■ Directions:
Give back word for word every line from the one that includes "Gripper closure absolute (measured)" through the last line of the listing, and nothing besides.

■ Data provided:
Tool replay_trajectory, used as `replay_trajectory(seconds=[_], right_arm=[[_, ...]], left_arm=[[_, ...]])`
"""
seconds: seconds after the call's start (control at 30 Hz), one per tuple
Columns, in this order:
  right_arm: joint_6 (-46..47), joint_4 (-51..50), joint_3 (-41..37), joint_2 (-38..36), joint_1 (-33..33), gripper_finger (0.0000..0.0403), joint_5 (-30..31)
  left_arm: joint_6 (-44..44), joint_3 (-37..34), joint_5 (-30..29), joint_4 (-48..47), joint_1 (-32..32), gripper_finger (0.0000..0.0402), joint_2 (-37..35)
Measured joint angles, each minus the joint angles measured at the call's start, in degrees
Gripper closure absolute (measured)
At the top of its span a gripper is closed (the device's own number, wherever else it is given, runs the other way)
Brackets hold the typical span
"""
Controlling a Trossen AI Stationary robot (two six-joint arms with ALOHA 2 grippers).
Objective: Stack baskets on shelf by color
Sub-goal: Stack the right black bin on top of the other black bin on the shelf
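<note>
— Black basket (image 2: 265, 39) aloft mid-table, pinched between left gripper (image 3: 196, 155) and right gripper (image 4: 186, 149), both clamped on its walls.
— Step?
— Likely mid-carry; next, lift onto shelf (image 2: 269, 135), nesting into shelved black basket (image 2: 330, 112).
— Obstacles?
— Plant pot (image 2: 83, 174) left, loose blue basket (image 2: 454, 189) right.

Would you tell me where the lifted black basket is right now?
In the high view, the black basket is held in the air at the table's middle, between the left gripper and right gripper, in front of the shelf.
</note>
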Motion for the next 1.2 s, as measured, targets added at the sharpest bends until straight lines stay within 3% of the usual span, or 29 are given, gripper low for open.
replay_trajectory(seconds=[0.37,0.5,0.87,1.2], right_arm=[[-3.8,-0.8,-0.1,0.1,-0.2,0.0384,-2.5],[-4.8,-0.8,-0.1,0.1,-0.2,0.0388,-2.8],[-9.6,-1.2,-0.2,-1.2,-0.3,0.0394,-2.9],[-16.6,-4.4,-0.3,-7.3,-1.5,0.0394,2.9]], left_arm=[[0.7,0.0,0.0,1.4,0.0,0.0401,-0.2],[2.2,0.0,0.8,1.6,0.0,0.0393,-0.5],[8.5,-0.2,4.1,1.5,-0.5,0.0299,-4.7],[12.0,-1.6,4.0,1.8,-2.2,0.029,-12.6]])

■ Written answer:
Gripper closure absolute (measured)
At the top of its span a gripper is closed (the device's own number, wherever else it is given, runs the other way)
Brackets hold the typical span
"""
Controlling a Trossen AI Stationary robot (two six-joint arms with ALOHA 2 grippers).
Objective: Stack baskets on shelf by color
Sub-goal: Stack the right black bin on top of the other black bin on the shelf
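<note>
— Black basket (image 2: 265, 39) aloft mid-table, pinched between left gripper (image 3: 196, 155) and right gripper (image 4: 186, 149), both clamped on its walls.
— Step?
— Likely mid-carry; next, lift onto shelf (image 2: 269, 135), nesting into shelved black basket (image 2: 330, 112).
— Obstacles?
— Plant pot (image 2: 83, 174) left, loose blue basket (image 2: 454, 189) right.

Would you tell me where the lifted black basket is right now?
In the high view, the black basket is held in the air at the table's middle, between the left gripper and right gripper, in front of the shelf.
</note>
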Motion for the next 1.2 s, as measured, targets added at the sharpest bends until straight lines stay within 3% of the usual span, or 29 are given, gripper low for open.
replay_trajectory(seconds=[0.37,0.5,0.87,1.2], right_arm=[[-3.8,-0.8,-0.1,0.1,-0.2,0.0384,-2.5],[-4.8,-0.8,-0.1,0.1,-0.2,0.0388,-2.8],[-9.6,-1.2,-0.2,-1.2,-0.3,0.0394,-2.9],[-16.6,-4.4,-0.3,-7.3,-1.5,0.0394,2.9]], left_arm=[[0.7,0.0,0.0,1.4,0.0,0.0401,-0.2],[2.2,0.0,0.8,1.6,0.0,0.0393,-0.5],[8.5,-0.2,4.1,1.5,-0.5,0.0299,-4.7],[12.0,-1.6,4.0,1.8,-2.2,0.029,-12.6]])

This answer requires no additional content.